C’est dans ce cadre politique et social profondément modifié qu’en 1998-99, Aguirre joue un rôle central pour la mise en place d’une nouvelle majorité dans la LCR, qui aboutira à la promotion de listes communes avec Lutte ouvrière pour les élections européennes, et permettra d’atteindre les 5% nécessaires, pour avoir pour la première fois, cinq élus, dont deux pour la LCR.
La place d’une contestation radicalement à gauche ne cesse alors de s’agrandir : grève générale de 1995, recomposition syndicale accélérée autour de la FSU, des SUD et de l’opposition CFDT, victoire de Jospin aux législatives de 1997 avec trahison immédiates de ses engagements (privatisation de France Télécom et d’Air France deux mois après son élection). La présidentielle de 2002 avec la candidature de Besancenot, son score qui dépasse celui du PCF, l’échec cuisant des socialistes et la mobilisation populaire contre Le Pen, feront le reste.
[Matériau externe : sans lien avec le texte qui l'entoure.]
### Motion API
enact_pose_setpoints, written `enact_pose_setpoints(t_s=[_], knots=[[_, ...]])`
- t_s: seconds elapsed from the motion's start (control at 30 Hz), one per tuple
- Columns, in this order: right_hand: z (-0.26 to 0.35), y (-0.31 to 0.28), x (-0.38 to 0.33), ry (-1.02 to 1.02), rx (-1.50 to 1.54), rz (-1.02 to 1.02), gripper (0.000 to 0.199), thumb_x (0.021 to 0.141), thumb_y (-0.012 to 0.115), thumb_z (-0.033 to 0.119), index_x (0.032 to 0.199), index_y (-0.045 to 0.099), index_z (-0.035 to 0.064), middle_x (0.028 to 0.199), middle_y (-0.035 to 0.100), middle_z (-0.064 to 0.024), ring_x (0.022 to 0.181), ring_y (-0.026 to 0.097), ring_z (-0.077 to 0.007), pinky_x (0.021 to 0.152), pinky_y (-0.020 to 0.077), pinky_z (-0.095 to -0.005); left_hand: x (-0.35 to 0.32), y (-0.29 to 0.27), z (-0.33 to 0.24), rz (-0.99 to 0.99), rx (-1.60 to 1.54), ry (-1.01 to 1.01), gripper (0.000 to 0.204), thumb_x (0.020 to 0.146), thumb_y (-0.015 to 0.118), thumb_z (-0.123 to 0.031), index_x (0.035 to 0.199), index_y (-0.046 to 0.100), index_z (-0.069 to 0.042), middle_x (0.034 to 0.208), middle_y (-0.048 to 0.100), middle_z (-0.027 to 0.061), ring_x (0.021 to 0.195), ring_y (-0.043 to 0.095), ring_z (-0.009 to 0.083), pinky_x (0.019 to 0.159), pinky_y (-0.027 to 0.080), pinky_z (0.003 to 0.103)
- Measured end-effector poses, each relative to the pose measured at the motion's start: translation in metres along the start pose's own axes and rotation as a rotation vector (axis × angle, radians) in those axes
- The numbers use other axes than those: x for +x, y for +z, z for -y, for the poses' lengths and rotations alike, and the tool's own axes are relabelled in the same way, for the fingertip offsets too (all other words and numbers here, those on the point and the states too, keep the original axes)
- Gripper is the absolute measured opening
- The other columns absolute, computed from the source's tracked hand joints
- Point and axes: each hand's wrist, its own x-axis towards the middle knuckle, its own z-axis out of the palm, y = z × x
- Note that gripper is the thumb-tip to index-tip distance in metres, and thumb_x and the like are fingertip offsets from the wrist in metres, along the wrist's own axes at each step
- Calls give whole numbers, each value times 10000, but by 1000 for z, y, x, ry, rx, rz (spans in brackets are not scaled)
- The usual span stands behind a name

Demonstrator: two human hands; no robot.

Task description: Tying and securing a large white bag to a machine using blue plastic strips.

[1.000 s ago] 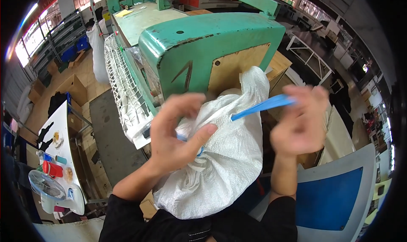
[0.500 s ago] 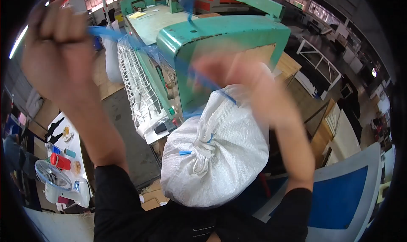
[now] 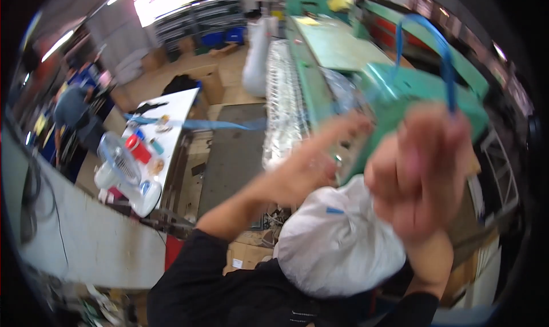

Seattle, Gênes, Porto Allegre, le mouvement altermondialiste commence alors et Aguirre s’y engage résolument, considérant ces nouvelles formes d’internationalisme, comme facteurs fondamentaux de renouveau de la vie politique, avec nouvelle génération et nouvelles formes d’organisation. Forums sociaux mondiaux et européens (Florence-Paris-Londres-Athènes), Aguirre ne ménage pas sa peine et participe souvent, pour la LCR, aux AG préparatoires qui se tiennent dans toutes les villes d’Europe, n’oubliant jamais de réunir durant un repas les camarades de la IV présents.
La campagne unitaire contre le Traité européen en 2005 en France et son succès, le convainquent qu’il y a bien place pour une bataille unitaire de tous ceux qui ne renoncent pas au combat anticapitaliste et se situent résolument contre toutes les dérives social-libérales. Ainsi s’engage t-il à fond dans le développement des comités unitaires anti-libéraux, se bat-il pour une candidature unitaire aux Présidentielles de 2007. Il rebondira tout naturellement l’année suivante en faveur de la construction d’un nouveau parti. Au sein du NPA il défendra jusqu’au bout des positions unitaires. Animateur de la position 3 lors du premier congrès du NPA, de la position B au cours de la dernière Conférence nationale de juin dernier, il n’a cessé de se battre ces derniers mois pour éviter ce qu’il pressentait comme une catastrophe : la perte de l’héritage, d’un courant original, issu de 68, ayant traversé tous les orages et toutes les tempêtes.